High-Level Thread Synchronization

Background and Motivation

Thread synchronization in Java using synchronized methods or statements is simple and straightforward as long as mutual exclusion of threads is sufficient for an application. Things become less straightforward when wait and notify (or notifyAll) have to be employed to realize more flexible synchronization schemes. In that context, things become even more complicated by the fact that monitors and condition variables – which have been related, but separate entities in the original monitor concept – have been merged into a single unit, namely an object. In practice that means that every Java object used as a monitor possesses only a single, implicit condition variable which is the object itself. Therefore, monitor-based solutions of synchronization problems using two or more different condition variables – for example, a rather straightforward solution of the well-known bounded buffer problem employing two condition variables notempty and notfull – are difficult to convert to functionally equivalent and comparably comprehensive Java programs.
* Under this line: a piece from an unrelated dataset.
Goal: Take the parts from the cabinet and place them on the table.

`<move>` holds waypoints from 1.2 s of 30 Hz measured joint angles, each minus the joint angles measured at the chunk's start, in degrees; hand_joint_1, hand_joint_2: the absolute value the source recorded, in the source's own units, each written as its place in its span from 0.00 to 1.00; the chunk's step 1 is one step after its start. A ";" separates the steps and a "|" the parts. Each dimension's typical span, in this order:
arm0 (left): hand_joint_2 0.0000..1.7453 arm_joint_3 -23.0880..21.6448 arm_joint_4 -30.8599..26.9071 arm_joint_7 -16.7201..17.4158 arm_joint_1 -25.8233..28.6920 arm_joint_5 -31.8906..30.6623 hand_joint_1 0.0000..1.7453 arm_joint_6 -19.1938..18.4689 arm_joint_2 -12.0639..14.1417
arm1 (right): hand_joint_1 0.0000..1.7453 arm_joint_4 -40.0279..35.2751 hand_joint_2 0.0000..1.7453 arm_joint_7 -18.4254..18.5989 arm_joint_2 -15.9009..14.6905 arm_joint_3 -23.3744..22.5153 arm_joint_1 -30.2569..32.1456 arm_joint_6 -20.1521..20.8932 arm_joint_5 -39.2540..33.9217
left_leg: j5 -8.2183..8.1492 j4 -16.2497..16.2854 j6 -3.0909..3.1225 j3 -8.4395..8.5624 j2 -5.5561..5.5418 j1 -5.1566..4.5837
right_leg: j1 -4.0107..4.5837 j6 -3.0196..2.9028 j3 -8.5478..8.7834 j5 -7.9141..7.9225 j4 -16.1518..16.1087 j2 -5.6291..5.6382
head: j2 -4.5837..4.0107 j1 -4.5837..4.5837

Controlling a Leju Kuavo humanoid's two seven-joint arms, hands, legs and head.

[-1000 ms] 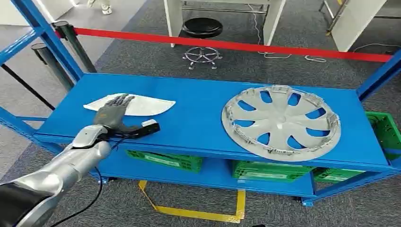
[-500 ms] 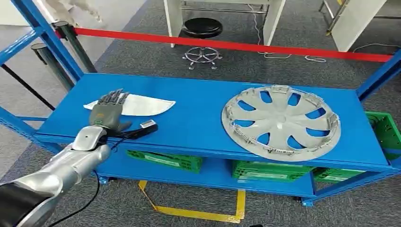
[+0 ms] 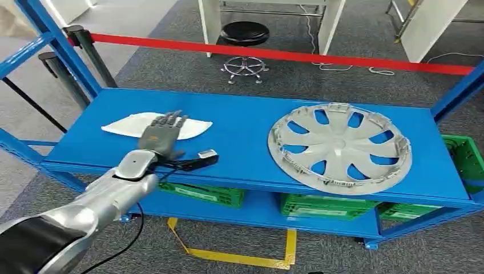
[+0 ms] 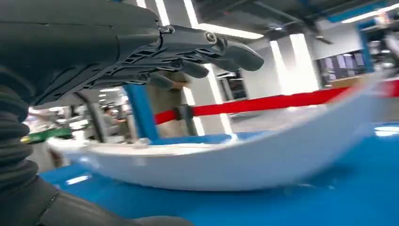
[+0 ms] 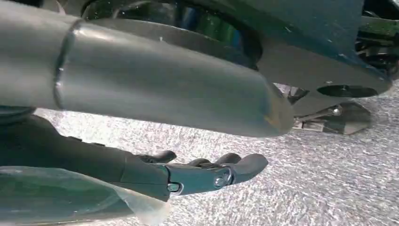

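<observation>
A flat white curved part point(image 3: 153, 126) lies on the left of the blue shelf top point(image 3: 240, 134). My left hand point(image 3: 161, 136) hovers over the part's right end, fingers stretched out and spread, holding nothing. In the left wrist view the white part point(image 4: 244, 157) sits just beyond and below the fingers point(image 4: 207, 54), with a gap between them. A grey wheel cover point(image 3: 339, 147) lies flat on the right half of the shelf. My right hand point(image 5: 197, 174) hangs over grey carpet with its fingers out straight and nothing in it.
Green crates point(image 3: 200, 193) sit on the lower shelf, and another green crate point(image 3: 465, 157) is at the far right. Blue uprights point(image 3: 51, 40) frame the rack. A red barrier tape point(image 3: 285, 56), a black stool point(image 3: 244, 34) and a white table leg point(image 3: 209, 23) stand behind.
My left hand has moved right along the shelf, from the white part's left portion to its right end. The wheel cover and white part have stayed put.
</observation>
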 joint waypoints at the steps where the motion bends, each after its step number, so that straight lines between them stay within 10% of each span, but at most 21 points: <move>1: 1.00 -0.22 0.07 0.17 -0.18 -0.37 0.00 -0.33 -0.33 | 0.00 0.00 0.00 0.15 0.00 -0.07 0.07 0.00 0.11 | 0.00 0.00 0.00 0.00 0.02 0.00 | 0.00 0.00 0.00 0.00 0.00 0.06 | 0.00 0.00; 23: 1.00 -5.16 1.68 4.98 -3.69 -6.86 0.00 -12.57 -1.27 | 0.00 0.00 0.00 -2.01 -0.17 -1.51 0.74 0.90 0.90 | 0.00 0.00 0.00 0.00 0.02 0.01 | 0.01 0.00 0.00 0.00 0.00 0.04 | 0.00 0.00; 36: 1.00 -5.53 2.27 10.92 -4.07 -8.83 0.00 -11.17 2.31 | 0.00 0.00 0.00 -0.02 -0.20 -1.73 0.75 0.76 2.99 | 0.00 -0.02 -0.01 -0.03 0.01 0.04 | 0.03 -0.01 0.00 -0.01 0.03 0.01 | 0.00 0.00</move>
Guaranteeing (and proving) the correctness of such code is further complicated by the fact that notify (or notifyAll) does neither suspend the executing thread (either immediately or at the time it leaves the monitor, i. e., the synchronized method or statement it is currently executing) nor immediately resumes the notified thread. (In other words, notify does not put the notified thread in the running, but only in the runnable state.) That means that the notifying thread (or even any other currently running thread) might execute the monitor code several times again before the notified thread is actually able to continue. This behaviour, which is in contrast to the signal semantics of the original monitor concept, usually improves performance as it demands fewer thread switches, but on the other hand increases the typically already high enough possibility of undesired race conditions even further.
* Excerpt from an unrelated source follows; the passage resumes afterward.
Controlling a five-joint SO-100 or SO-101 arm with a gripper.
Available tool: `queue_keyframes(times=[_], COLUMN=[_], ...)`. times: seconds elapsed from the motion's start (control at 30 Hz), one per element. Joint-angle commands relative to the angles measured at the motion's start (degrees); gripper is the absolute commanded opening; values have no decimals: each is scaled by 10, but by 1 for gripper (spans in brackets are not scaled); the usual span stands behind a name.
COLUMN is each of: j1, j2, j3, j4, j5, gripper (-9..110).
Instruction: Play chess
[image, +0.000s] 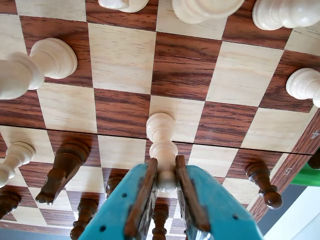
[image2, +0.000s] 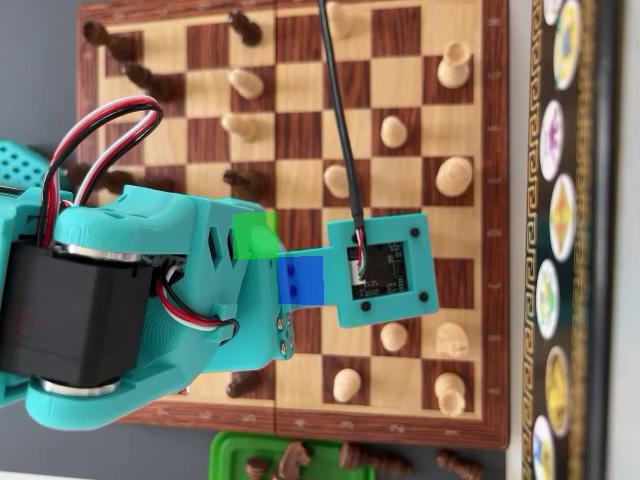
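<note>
**Pawn caught between teal fingers over the board**

Pawns are standing along the left edge of the wrist view: a big pale one (image: 35, 67) is leaning into frame near the top, and a smaller pale piece (image: 15, 161) is sitting lower down. Just right of that, a dark piece (image: 62, 170) is tilting across the squares, with more dark pieces crowding the bottom edge behind it. In the middle, the gripper (image: 165, 175) is clamping a pale pawn (image: 161, 137) between its two teal fingers (image: 212, 205), whose brown pads are pressing against the pawn's lower body on either side. The pawn's head is pointing at the chessboard (image: 182, 65); I cannot tell whether its base is touching the wood. Farther right, a dark pawn (image: 262, 182) is standing near the board's edge, and a pale piece (image: 305, 85) is peeking in at the right border.

From the overhead view, the teal arm (image2: 140, 300) is reaching in from the left and covering the board's lower left part, so the held pawn is hiding beneath it. The wrist camera's teal housing (image2: 382, 268) is hanging over the centre. Pale pieces, among them one (image2: 453, 176) on the right half, are scattering across the squares. Below the board, a green tray (image2: 232, 455) is holding dark captured pieces.
</note>
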Motion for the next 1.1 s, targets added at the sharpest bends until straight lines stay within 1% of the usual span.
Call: queue_keyframes(times=[0.0,0.17,0.53,1.07], j1=[-2,-3,-3,-51], j2=[32,70,156,244], j3=[-11,-1,89,175], j4=[-1,0,-2,-6], j5=[-3,-4,3,28], gripper=[3,3,3,3])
Path expressions have been proposed a long time ago to describe synchronization conditions on a more abstract level in order to avoid the problems described above. More recently, interaction expressions have been developed as a significant extension and generalization of path expressions, providing operators for sequential and parallel composition, sequential and parallel iteration, disjunction and conjunction, as well as parameterized expressions and quantifiers.

Concept

To synchronize the threads of a Java program with interaction expressions, the methods that shall be synchronized must be marked with a new keyword sync. Afterwards, they can be used in interaction expressions describing permissible execution sequences of these methods.
Whenever a sync method is called, it is checked whether its execution is currently permitted by all interaction expressions containing this method. If this is true, the method is executed, while otherwise the corresponding thread is blocked until another sync method terminates in which case the check is repeated.

To simplify the construction of complex interaction expressions and to predefine frequently occurring expressions or expression patterns, parameterized interaction macros are provided.

Even though this concept has been developed in the context of Java, in particular because it provides threads as an integral part of the language environment, it is easily portable to other languages, e. g., C and C++, if threads and synchronization primitives such as semaphores or mutexes are provided by an appropriate library.

Example

The well-known readers and writers problem – any number of readers might be executed in parallel, while a writer needs exclusive access to an object – can be solved as follows using interaction expressions in Java.
Methods that shall be synchronized by interaction expressions are declared with a new keyword sync, while interaction expressions are introduced by the new keyword expr. The expression used below describes that either any number of concurrent read methods (parallel iteration operator #) or a single write method (disjunction operator |) might be executed repeatedly (sequential iteration operator *).

    class ReadWrite {
        ......     // Data fields.
 
        // Interaction expression to synchronize read and write.
        expr * ( # read() | write() );
 
        public sync void read () {
            ...... // Actual read operation.
        }
 
        public sync void write () {
            ...... // Actual write operation.
        }
    }

Publications

[1] C. Heinlein: Workflow- und Prozeßsynchronisation mit Interaktionsausdrücken und -graphen. Konzeption und Realisierung eines Formalismus zur Spezifikation und Implementierung von Synchronisationsbedingungen. Dissertation, Fakultät für Informatik, Universität Ulm, 2000. (PostScript, PDF)
Describes interaction expressions in all details, including formal and operational semantics, complexity results, application to workflow synchronization, graphical representation, etc. (Unfortunately in German only.)

[2] C. Heinlein: "Workflow and Process Synchronization with Interaction Expressions and Graphs." In: Proc. 17th Int. Conf. on Data Engineering (ICDE) (Heidelberg, Germany, April 2001). IEEE Computer Society, 2001, 243–252. (PostScript, PDF)
A compact summary of the previous Ph. D. thesis in English.

[3] C. Heinlein: "Advanced Thread Synchronization in Java Using Interaction Expressions." In: M. Aksit, M. Mezini, R. Unland (eds.): Objects, Components, Architectures, Services, and Applications for a Networked World (Int. Conf. NetObjectDays, NODe 2002; Erfurt, Germany, October 2002; Revised Papers). Lecture Notes in Computer Science 2591, © Springer-Verlag, Berlin, 2003, 345–365.
Describes the integration of interaction expressions into the Java programming language by means of a simple precompiler and gives various examples of their use.